_What needs to be done_
Please print exactly the lines running from the one that contains "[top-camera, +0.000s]" to the end of the data, with both lines included.

_The data_
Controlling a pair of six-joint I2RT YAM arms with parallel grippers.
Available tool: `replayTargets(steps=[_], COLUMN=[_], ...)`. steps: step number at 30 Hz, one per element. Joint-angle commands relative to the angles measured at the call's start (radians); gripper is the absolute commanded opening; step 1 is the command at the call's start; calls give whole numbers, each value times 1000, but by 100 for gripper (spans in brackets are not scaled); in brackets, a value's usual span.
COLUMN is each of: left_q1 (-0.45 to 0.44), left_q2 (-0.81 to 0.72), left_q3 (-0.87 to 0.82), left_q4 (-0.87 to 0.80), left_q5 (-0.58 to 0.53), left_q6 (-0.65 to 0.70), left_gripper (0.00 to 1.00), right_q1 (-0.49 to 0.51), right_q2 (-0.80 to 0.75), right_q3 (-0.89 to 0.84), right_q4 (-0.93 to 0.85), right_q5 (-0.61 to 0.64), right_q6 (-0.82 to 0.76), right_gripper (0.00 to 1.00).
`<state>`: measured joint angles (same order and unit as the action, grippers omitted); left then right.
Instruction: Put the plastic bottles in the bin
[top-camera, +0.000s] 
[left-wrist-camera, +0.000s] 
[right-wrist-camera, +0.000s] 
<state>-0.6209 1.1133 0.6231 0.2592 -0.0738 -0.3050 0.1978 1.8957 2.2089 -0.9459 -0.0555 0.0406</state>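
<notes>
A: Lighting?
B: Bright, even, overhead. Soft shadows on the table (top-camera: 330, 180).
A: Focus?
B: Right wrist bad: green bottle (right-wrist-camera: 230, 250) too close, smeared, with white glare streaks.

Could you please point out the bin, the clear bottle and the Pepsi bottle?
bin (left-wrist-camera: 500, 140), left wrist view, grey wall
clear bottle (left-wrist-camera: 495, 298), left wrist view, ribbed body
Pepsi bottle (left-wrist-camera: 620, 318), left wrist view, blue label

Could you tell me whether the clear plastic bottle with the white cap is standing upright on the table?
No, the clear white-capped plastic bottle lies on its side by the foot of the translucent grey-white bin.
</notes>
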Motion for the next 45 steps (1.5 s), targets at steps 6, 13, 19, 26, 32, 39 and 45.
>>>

_Written answer_
[top-camera, +0.000s] 
[left-wrist-camera, +0.000s] 
[right-wrist-camera, +0.000s] 
<state>-0.6209 1.1133 0.6231 0.2592 -0.0738 -0.3050 0.1978 1.8957 2.2089 -0.9459 -0.0555 0.0406</state>
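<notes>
A: Lighting?
B: Bright, even, overhead. Soft shadows on the table (top-camera: 330, 180).
A: Focus?
B: Right wrist bad: green bottle (right-wrist-camera: 230, 250) too close, smeared, with white glare streaks.

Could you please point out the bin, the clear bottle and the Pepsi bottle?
bin (left-wrist-camera: 500, 140), left wrist view, grey wall
clear bottle (left-wrist-camera: 495, 298), left wrist view, ribbed body
Pepsi bottle (left-wrist-camera: 620, 318), left wrist view, blue label

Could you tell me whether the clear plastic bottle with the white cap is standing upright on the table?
No, the clear white-capped plastic bottle lies on its side by the foot of the translucent grey-white bin.
</notes>
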Motion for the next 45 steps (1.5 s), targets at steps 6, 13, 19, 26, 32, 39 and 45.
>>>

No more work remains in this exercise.